Sempre con il terzo motivo, il ricorrente invoca l’applicazione del comma 2, dell’art. 3l quale stabilisce che “Qualora, sulla base di motivato accertamento dell'ufficio tecnico comunale, il ripristino dello stato dei luoghi non sia possibile, il dirigente o il responsabile dell'ufficio irroga una sanzione pecuniaria pari al doppio dell'aumento di valore dell'immobile, conseguente alla realizzazione delle opere..”.

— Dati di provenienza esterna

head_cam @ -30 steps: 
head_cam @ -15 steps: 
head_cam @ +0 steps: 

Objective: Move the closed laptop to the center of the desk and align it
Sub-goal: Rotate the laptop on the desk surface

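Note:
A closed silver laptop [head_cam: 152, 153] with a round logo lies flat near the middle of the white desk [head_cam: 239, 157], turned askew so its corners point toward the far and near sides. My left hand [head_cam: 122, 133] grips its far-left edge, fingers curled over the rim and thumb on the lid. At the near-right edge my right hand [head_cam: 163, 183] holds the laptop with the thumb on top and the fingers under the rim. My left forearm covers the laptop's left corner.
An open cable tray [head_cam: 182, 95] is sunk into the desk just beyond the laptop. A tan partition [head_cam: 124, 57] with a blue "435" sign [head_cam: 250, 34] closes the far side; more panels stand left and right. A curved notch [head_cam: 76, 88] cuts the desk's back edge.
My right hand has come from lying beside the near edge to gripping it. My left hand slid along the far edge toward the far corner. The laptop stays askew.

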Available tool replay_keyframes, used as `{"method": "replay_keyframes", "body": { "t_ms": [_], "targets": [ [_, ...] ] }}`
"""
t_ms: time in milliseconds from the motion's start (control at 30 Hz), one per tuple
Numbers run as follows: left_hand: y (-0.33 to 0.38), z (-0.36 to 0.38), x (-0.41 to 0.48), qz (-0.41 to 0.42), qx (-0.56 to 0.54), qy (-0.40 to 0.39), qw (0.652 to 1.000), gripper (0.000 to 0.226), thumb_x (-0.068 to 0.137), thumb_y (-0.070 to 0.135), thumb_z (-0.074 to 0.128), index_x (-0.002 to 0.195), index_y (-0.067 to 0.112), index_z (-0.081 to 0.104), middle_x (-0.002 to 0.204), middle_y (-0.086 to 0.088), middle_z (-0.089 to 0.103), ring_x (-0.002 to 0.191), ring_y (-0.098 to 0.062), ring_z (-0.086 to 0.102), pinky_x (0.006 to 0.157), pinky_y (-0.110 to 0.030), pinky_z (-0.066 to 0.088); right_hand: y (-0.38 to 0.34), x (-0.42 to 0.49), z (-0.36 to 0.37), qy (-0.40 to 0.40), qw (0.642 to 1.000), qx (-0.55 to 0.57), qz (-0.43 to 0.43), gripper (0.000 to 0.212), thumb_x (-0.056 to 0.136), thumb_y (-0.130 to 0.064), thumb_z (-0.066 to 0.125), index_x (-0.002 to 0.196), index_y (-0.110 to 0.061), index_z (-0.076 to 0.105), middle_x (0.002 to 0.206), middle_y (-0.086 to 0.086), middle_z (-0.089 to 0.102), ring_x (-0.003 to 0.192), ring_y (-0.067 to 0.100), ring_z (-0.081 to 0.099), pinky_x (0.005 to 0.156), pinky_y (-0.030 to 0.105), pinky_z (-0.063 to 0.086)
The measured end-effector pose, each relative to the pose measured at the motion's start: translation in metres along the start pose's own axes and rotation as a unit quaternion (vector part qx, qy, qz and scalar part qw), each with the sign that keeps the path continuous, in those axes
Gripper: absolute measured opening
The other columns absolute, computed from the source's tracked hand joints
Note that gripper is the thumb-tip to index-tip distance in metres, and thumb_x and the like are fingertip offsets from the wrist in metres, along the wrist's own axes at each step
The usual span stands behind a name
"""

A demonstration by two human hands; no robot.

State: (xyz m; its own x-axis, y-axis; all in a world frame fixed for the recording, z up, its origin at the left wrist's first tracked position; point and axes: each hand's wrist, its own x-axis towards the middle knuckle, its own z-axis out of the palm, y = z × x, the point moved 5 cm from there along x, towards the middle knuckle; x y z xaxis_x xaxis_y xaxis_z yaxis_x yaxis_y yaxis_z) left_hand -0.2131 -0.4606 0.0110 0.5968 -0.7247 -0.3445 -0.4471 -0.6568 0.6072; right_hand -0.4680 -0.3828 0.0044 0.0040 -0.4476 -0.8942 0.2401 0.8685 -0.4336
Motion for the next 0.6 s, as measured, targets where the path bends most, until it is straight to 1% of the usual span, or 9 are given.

A parte il rilievo che nella fattispecie non si tratta di un manufatto legittimo (in quanto non condonato), la giurisprudenza ha affermato che, in presenza di un intervento edilizio realizzato in assenza del prescritto permesso di costruire, l'ordine di demolizione costituisce atto dovuto, mentre la possibilità di non procedere alla rimozione delle parti abusive quando ciò sia di pregiudizio alle parti legittime (con conseguente applicazione della sanzione pecuniaria richiamata dal ricorrente) costituisce solo un'eventualità della fase esecutiva, subordinata alla circostanza dell'impossibilità del ripristino dello stato dei luoghi (ex multis T.A.R. Campania Salerno, sez. II, 13 aprile 2011, n. 702).
La necessità della previa acquisizione del permesso di costruire vale anche la struttura metallica descritta sub 4) “posta su ruote e coperta con telo plastificato del tipo pesante, di dimensioni m.